Why should Chinese Companies get involved in U.S Markets? How would that help the overall economy of the United States?


As Chinese companies mature, they must enter the U.S markets in order to survive and compete globally. Not only is U.S the largest consumer market in the world, it is also the world’s leader when it comes to technology, business practices, talents, and exchange of ideas. Chinese companies have already taken an active role to penetrate the U.S markets. Currently Georgia has about a handful of Chinese ventures; Texas has quite a few Chinese telecommunications and industrial manufacturers; in Rockford, Illinois, Chinese automaker Wanxiang Group is planning to build a solar panel assembly plant, hiring 60 employees and eventually increasing to 200. The states have recognized the needed jobs and investments Chinese companies can bring for the local communities that have been devastated by one of the worse recessions in our history. States are thinking of all kind of ways to attract Chinese companies including monetary incentives. The solar plant build by Wanxiang group is expected to be a total investment of $12.5 million with $5 million in incentives from the city and state.

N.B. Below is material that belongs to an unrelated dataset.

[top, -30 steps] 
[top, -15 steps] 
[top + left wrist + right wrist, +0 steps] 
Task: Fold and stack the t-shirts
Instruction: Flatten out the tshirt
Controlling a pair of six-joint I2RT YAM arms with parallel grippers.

In 2008, foreign direct investments in the U.S from China totaled $1.24 billion, up three times from 2002, according to the U.S Bureau of Economic Analysis. However, this is still only 0.05% of the total $368.2 billion of 2008 FDI invested in the U.S. As the largest foreign holder of U.S treasuries at $877.5 billion as of February, China definitely sees the U.S as a land of vast opportunities, learning ground, and an important role model whose relationship she is eager to maintain and build upon. According to a City administrator in Rockford, there are over $1.3 trillion in foreign exchange reserve locked up in the Chinese economy that the Chinese government is encouraging its people and companies to place back in the United States.

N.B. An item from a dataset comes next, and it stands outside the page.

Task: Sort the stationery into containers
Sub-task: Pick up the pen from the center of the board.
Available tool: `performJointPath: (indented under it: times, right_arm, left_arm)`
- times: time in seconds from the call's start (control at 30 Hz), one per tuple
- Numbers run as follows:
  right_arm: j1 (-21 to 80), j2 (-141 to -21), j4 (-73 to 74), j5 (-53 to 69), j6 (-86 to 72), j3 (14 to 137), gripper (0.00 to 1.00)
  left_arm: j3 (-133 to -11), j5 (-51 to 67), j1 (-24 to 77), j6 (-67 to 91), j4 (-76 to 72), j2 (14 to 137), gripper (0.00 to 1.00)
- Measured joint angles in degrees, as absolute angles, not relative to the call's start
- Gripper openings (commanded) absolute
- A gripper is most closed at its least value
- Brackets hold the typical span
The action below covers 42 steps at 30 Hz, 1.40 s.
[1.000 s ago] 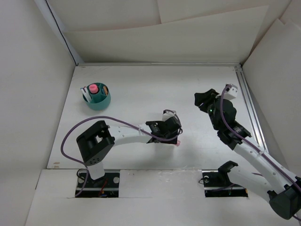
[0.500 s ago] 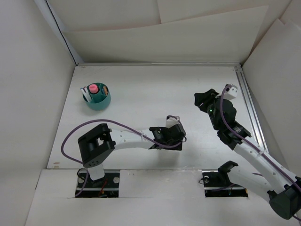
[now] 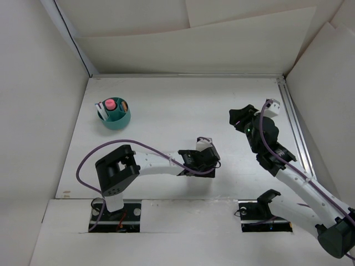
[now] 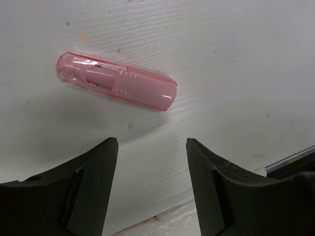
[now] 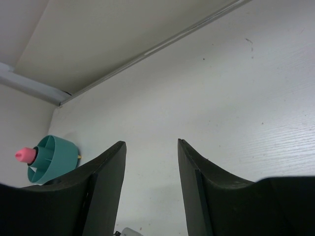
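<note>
A short, clear pink marker-like piece (image 4: 116, 87) lies flat on the white table, just beyond my left gripper (image 4: 151, 142). That gripper is open and empty, its jaws apart on the near side of the piece and not touching it. In the top view the left gripper (image 3: 205, 163) covers the piece. The round teal cup (image 3: 116, 117) stands at the far left, holding a pink piece (image 3: 110, 103) and a white one (image 3: 101, 108). My right gripper (image 3: 241, 117) is open and empty, raised at the right. The cup also shows in the right wrist view (image 5: 51, 158).
The table's near edge (image 4: 197, 209) runs just under the left fingers. A metal rail (image 3: 294, 124) runs along the table's right side. White walls enclose the table at the left, back and right.
My left gripper has moved right and toward the near edge, and now covers the pink piece in the top view. The right arm has not moved.
</note>
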State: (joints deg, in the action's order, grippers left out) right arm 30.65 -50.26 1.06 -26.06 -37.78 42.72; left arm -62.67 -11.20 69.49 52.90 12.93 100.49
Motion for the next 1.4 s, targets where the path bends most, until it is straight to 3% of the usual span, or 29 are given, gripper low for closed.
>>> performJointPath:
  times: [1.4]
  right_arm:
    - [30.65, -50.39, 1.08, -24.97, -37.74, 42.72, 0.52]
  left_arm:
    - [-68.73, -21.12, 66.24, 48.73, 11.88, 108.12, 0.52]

As two of the largest economies in the world, the U.S and China have the most to benefit from in establishing closer relationships with each other. By being more involved in the world’s fastest large economy, U.S companies can capture the needed growth that can help revitalize our economy. By being more involved in the world’s most mature and advance market, Chinese companies can learn to manage their growth, compete competitively globally, and at the same time contribute to the recovery of the largest economy, thus to the global economy.